▶ Task to carry out
Copy out the data exactly, leaving the pictures behind.

*** Available data ***

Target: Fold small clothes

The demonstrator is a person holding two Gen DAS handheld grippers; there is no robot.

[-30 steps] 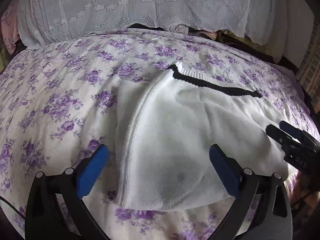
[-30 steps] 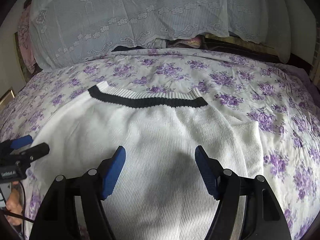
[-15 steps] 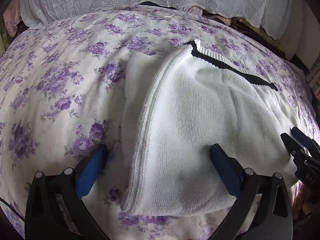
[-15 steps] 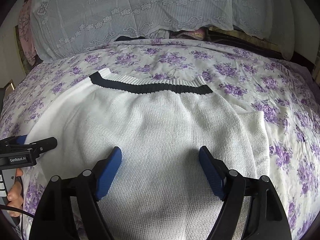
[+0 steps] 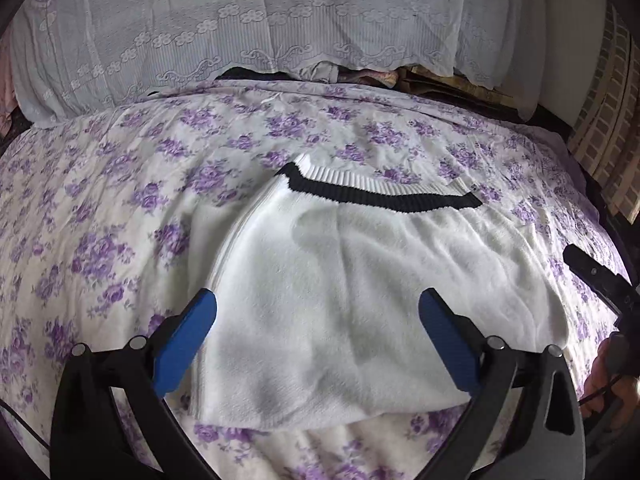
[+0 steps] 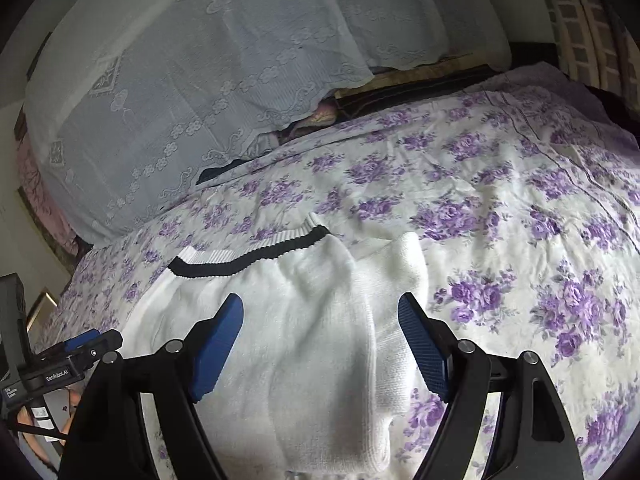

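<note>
A small white knit sweater (image 5: pixel 340 292) with a black stripe at its ribbed hem lies folded on the bed, sleeves tucked in at both sides. My left gripper (image 5: pixel 318 320) hovers open over the garment's near left part, nothing between its blue pads. In the right wrist view the same sweater (image 6: pixel 304 340) lies under my right gripper (image 6: pixel 320 324), which is open and empty, tilted, above the garment's right half. The right gripper's black finger (image 5: pixel 592 272) shows at the left view's right edge; the left gripper (image 6: pixel 80 348) shows at the right view's left edge.
The purple-flowered bedspread (image 5: pixel 120 200) covers the bed all around the sweater. A pale lace cloth (image 5: pixel 280 32) drapes over the bedding at the head. A brick-pattern wall (image 5: pixel 608 136) stands at the right. A person's hand (image 5: pixel 612 376) holds the right gripper.
Both grippers pulled back and rose from the sweater. The right gripper rolled and shifted right, so the view now tilts; its jaws widened slightly. The sweater lies still.
</note>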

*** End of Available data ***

▶ Answer for the task
Target: Fold small clothes

The demonstrator is a person holding two Gen DAS handheld grippers; there is no robot.

[-30 steps] 
[-30 steps] 
[-15 steps] 
[-15 steps] 
[+0 steps] 
[+0 steps] 

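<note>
A small white knit sweater (image 5: pixel 340 292) with a black stripe at its ribbed hem lies folded on the bed, sleeves tucked in at both sides. My left gripper (image 5: pixel 318 320) hovers open over the garment's near left part, nothing between its blue pads. In the right wrist view the same sweater (image 6: pixel 304 340) lies under my right gripper (image 6: pixel 320 324), which is open and empty, tilted, above the garment's right half. The right gripper's black finger (image 5: pixel 592 272) shows at the left view's right edge; the left gripper (image 6: pixel 80 348) shows at the right view's left edge.
The purple-flowered bedspread (image 5: pixel 120 200) covers the bed all around the sweater. A pale lace cloth (image 5: pixel 280 32) drapes over the bedding at the head. A brick-pattern wall (image 5: pixel 608 136) stands at the right. A person's hand (image 5: pixel 612 376) holds the right gripper.
Both grippers pulled back and rose from the sweater. The right gripper rolled and shifted right, so the view now tilts; its jaws widened slightly. The sweater lies still.
</note>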

Besides the given answer, there is nothing more to add.